» **GOAL OF THE EXERCISE**
Give back exactly the lines of the material below, starting with the line with "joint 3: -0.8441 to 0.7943" and going on through the line with "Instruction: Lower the".

» **PROVIDED MATERIAL**
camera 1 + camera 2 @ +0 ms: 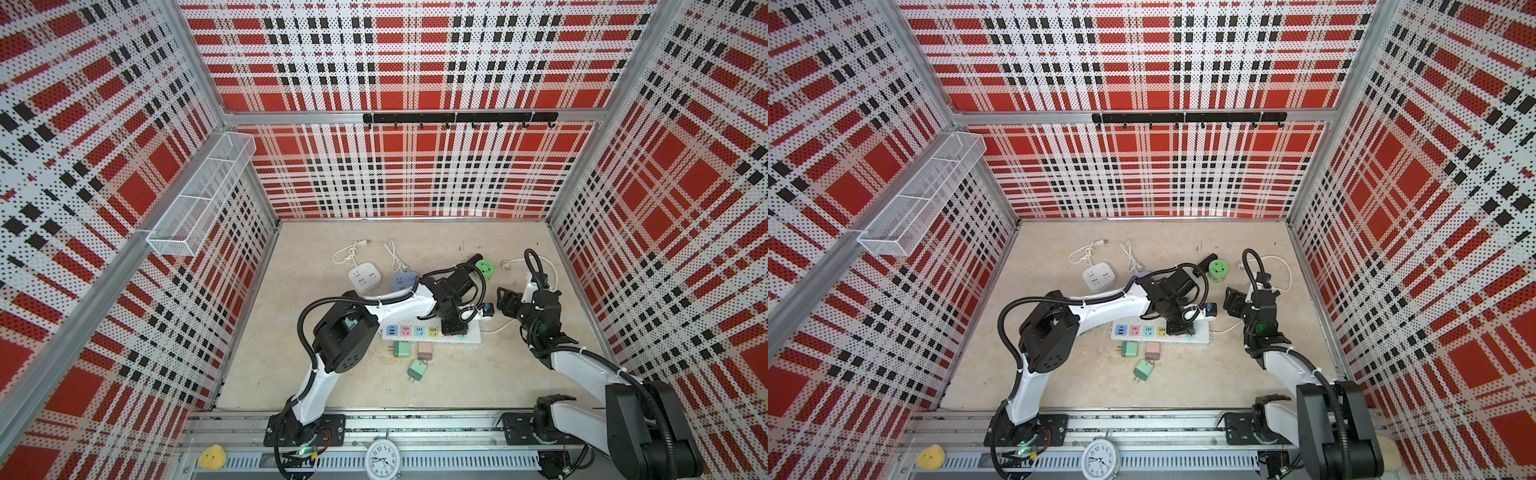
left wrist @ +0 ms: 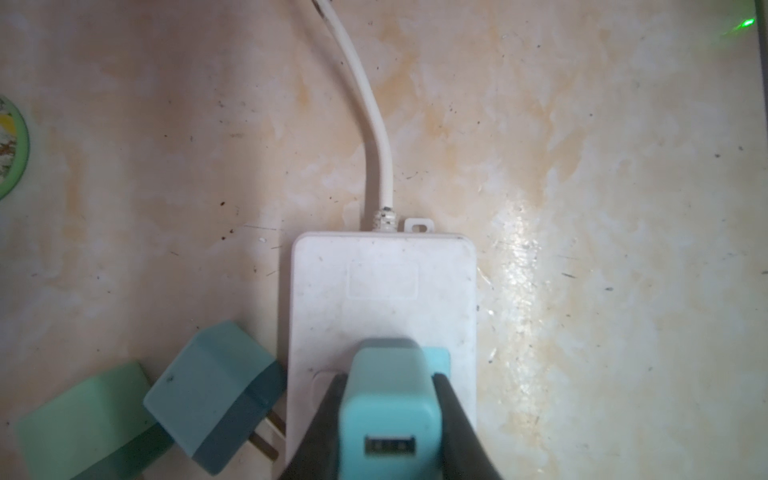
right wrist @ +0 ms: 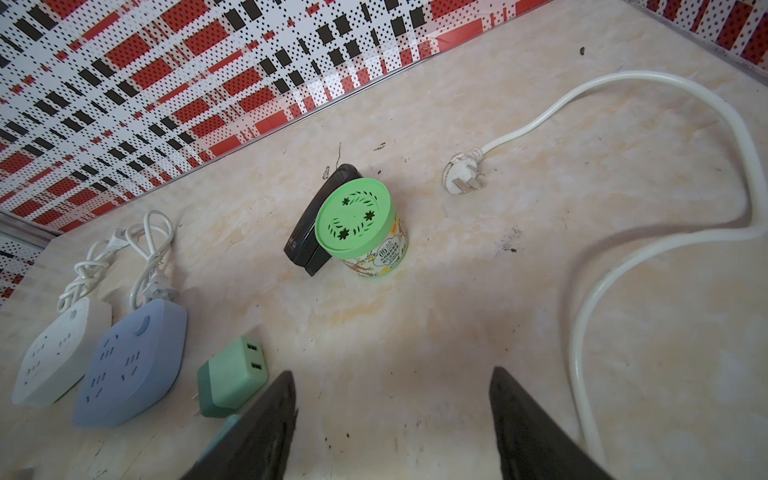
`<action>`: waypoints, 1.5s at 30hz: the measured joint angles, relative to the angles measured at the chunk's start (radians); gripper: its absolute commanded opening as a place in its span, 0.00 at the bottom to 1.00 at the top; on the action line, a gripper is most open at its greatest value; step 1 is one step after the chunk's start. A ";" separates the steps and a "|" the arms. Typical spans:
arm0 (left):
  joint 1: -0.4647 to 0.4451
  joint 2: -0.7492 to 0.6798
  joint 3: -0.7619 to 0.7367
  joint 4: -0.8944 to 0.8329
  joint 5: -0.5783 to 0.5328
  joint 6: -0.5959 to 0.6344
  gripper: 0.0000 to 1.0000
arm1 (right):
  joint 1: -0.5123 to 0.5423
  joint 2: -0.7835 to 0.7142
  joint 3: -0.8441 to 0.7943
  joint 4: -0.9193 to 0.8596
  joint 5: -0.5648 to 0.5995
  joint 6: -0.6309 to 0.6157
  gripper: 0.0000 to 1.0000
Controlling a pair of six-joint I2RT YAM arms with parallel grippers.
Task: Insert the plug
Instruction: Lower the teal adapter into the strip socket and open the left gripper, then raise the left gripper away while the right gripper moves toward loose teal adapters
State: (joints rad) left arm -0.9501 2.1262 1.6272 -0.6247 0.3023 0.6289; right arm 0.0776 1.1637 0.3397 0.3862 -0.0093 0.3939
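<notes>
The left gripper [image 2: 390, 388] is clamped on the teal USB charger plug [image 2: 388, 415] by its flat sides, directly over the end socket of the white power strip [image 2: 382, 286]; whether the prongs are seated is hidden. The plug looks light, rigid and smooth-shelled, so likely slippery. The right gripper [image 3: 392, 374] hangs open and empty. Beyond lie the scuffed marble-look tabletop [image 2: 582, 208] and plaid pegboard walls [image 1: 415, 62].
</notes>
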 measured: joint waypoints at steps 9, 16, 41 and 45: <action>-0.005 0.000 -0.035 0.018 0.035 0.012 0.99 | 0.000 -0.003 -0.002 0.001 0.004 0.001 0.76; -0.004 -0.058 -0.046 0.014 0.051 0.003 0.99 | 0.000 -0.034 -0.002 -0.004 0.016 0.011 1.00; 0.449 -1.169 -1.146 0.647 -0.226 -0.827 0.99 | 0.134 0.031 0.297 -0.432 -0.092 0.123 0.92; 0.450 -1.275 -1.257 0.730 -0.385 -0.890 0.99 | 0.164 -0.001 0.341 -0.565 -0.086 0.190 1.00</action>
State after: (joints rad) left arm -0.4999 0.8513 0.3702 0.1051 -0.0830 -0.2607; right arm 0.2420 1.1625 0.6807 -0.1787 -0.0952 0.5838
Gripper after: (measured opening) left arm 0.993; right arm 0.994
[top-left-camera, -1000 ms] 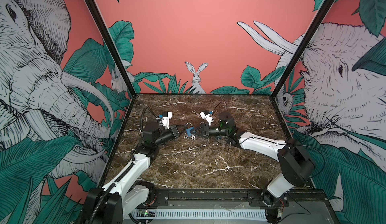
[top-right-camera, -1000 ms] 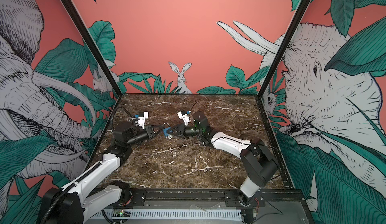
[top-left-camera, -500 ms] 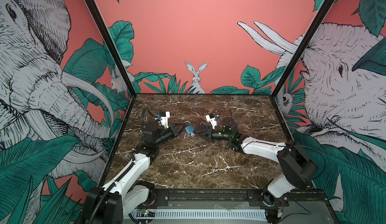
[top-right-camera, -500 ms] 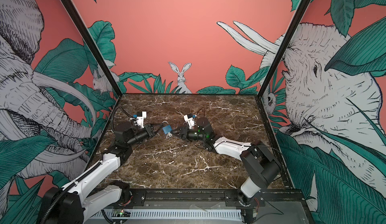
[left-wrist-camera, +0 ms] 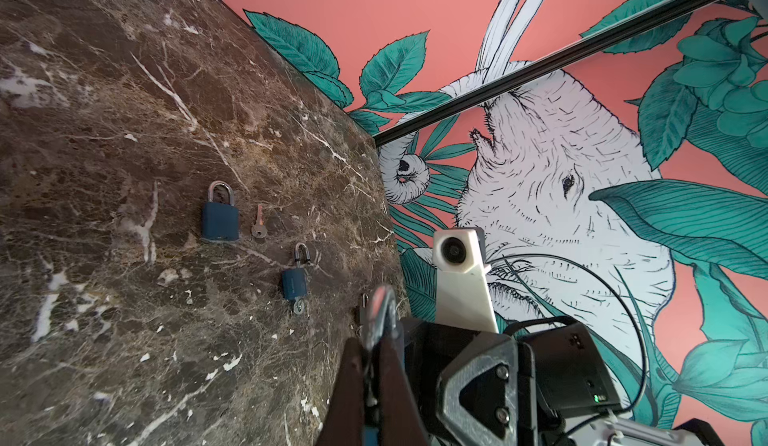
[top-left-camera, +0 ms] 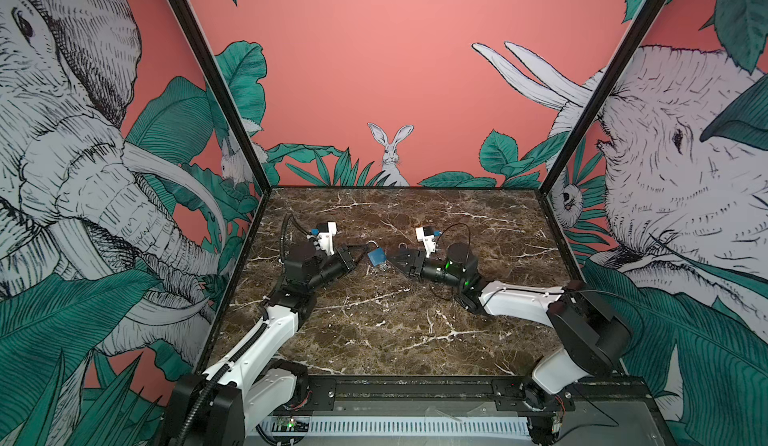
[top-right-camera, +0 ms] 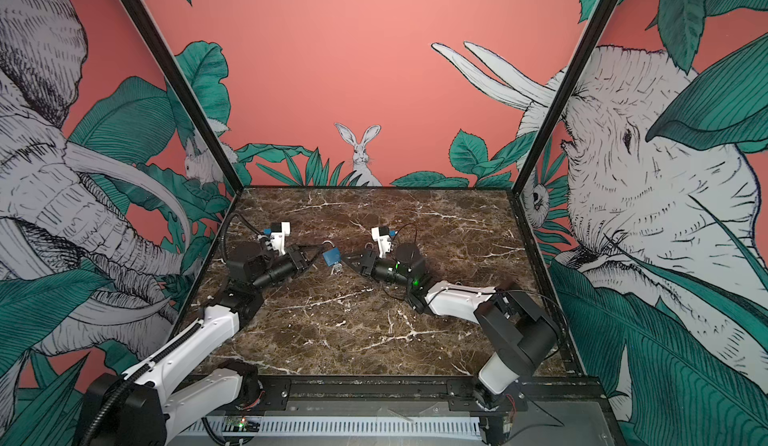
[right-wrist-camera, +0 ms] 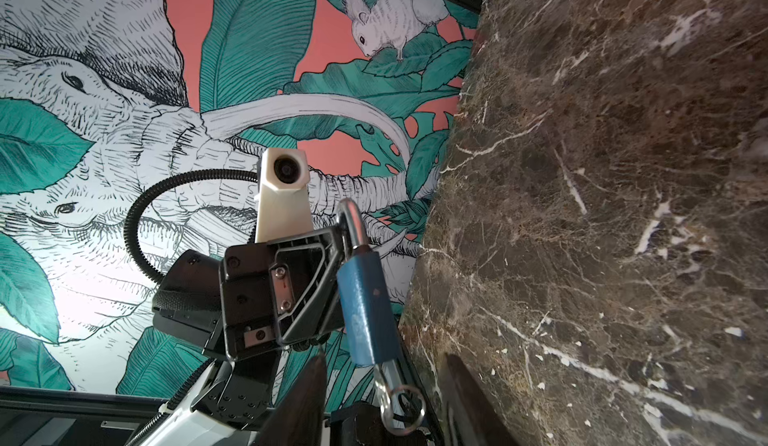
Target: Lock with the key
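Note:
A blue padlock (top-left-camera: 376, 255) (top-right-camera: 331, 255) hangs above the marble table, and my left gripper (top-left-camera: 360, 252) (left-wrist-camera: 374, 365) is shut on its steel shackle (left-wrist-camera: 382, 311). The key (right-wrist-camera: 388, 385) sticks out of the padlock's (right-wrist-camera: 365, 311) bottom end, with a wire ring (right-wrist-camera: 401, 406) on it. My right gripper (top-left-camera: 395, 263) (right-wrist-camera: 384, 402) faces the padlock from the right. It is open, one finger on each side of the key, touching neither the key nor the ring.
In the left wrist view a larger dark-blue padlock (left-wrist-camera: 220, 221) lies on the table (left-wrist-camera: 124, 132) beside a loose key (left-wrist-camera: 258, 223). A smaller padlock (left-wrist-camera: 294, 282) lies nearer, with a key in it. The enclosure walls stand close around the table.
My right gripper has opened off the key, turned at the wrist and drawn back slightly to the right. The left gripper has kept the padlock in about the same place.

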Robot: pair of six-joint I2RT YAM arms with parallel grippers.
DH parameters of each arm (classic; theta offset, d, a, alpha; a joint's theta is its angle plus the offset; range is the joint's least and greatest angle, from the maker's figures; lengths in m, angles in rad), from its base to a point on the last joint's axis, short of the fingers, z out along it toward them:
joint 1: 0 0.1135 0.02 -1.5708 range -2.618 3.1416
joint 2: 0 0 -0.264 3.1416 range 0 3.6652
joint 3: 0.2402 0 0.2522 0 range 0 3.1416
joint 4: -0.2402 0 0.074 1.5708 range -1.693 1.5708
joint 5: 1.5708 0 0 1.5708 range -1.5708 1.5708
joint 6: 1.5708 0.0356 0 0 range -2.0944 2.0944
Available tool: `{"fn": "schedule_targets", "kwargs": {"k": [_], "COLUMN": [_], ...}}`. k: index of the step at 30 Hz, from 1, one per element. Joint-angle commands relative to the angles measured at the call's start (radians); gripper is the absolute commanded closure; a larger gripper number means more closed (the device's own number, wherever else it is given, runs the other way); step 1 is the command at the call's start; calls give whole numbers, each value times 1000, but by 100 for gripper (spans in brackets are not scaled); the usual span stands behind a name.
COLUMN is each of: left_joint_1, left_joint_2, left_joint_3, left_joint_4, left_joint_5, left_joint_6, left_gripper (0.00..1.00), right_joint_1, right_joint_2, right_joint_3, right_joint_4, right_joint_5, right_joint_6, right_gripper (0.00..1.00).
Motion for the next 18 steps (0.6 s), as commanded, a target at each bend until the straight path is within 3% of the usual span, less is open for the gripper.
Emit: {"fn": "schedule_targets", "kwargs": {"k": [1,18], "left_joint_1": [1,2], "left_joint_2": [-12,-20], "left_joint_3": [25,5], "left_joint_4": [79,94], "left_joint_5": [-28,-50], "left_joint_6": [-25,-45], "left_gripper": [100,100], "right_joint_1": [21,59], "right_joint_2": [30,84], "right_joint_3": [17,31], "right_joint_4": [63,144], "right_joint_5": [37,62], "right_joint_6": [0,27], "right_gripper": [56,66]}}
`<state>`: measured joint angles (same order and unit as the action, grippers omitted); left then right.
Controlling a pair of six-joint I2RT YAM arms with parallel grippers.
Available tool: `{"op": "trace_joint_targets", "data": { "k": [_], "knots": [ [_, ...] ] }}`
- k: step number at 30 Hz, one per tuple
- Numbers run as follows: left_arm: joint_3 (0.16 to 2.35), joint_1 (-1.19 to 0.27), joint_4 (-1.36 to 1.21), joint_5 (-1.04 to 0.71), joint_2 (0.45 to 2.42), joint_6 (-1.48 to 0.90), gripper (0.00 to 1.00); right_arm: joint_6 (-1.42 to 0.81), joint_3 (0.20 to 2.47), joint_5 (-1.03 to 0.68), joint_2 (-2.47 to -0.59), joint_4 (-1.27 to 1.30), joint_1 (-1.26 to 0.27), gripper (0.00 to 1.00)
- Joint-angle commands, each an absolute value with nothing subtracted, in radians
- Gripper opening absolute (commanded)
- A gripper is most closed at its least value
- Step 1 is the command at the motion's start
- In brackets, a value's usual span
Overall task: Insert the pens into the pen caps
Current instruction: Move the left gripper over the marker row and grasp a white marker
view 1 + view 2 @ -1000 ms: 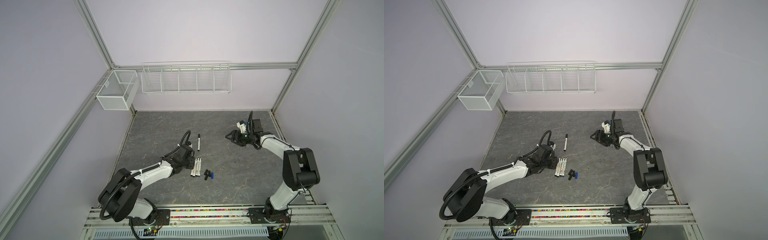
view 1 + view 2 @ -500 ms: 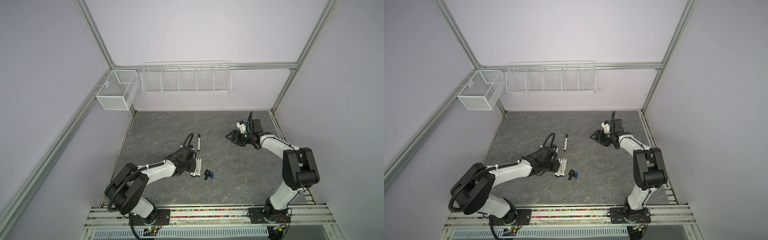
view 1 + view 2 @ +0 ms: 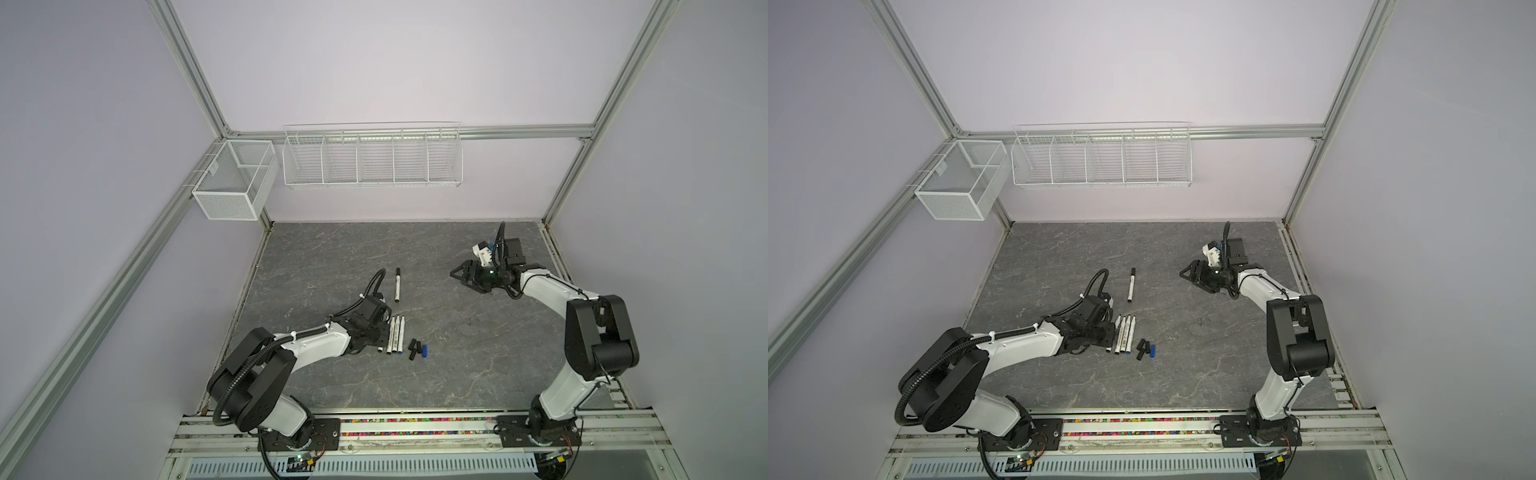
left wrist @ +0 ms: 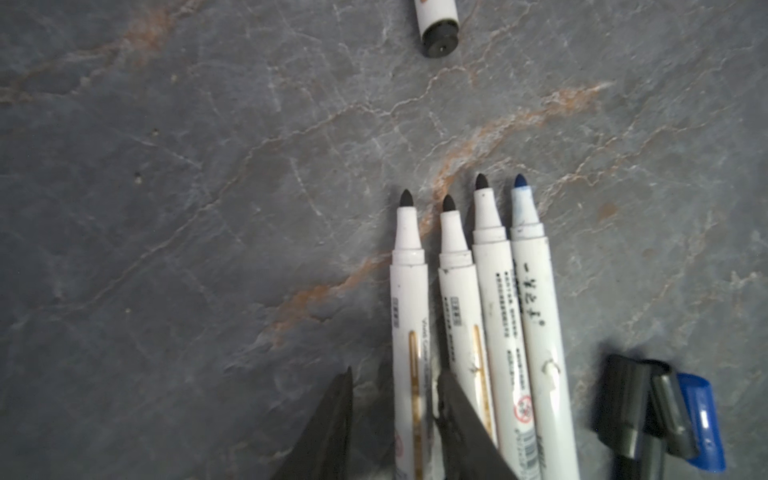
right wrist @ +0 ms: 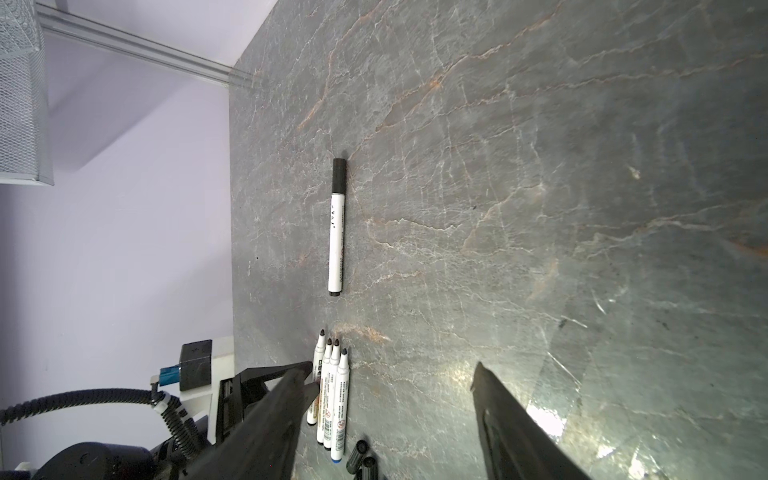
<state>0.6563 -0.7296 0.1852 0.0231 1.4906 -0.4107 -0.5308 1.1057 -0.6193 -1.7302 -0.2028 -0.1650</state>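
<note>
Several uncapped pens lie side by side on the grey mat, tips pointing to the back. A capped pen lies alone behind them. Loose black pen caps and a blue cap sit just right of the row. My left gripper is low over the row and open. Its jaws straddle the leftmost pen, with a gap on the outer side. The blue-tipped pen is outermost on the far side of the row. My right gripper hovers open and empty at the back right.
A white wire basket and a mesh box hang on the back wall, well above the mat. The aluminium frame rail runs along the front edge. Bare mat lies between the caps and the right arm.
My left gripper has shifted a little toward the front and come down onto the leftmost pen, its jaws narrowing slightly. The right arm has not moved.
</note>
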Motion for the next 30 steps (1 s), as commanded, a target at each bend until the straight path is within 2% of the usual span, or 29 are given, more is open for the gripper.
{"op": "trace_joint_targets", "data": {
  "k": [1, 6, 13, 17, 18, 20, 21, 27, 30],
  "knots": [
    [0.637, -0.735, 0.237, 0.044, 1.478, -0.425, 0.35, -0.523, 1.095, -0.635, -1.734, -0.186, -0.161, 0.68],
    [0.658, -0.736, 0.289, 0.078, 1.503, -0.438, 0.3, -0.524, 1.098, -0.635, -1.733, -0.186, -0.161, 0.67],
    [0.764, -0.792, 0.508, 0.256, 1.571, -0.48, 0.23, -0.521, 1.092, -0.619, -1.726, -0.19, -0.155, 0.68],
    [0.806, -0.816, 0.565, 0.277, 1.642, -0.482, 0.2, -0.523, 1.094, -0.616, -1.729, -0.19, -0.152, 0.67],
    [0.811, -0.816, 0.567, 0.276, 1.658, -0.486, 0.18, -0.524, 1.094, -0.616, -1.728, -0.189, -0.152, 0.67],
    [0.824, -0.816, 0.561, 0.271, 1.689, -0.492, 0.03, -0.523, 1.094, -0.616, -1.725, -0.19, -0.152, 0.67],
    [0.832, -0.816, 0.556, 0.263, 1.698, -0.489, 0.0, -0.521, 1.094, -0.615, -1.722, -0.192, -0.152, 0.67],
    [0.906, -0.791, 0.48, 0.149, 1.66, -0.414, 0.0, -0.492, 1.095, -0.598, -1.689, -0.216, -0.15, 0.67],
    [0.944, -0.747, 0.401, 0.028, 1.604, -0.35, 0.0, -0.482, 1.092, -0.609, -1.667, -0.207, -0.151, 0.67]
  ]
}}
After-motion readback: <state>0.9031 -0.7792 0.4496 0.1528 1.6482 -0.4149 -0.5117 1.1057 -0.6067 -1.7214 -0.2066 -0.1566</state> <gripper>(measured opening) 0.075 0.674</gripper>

» **ANSWER TO THIS TASK**
  joint 3: -0.8441 to 0.7943
  joint 4: -0.9193 to 0.8596
  joint 5: -0.5648 to 0.5995
  joint 6: -0.6309 to 0.6157
  gripper: 0.0000 to 1.0000
Controlling a pair of six-joint I2RT YAM arms with parallel grippers.
Task: Insert the plug
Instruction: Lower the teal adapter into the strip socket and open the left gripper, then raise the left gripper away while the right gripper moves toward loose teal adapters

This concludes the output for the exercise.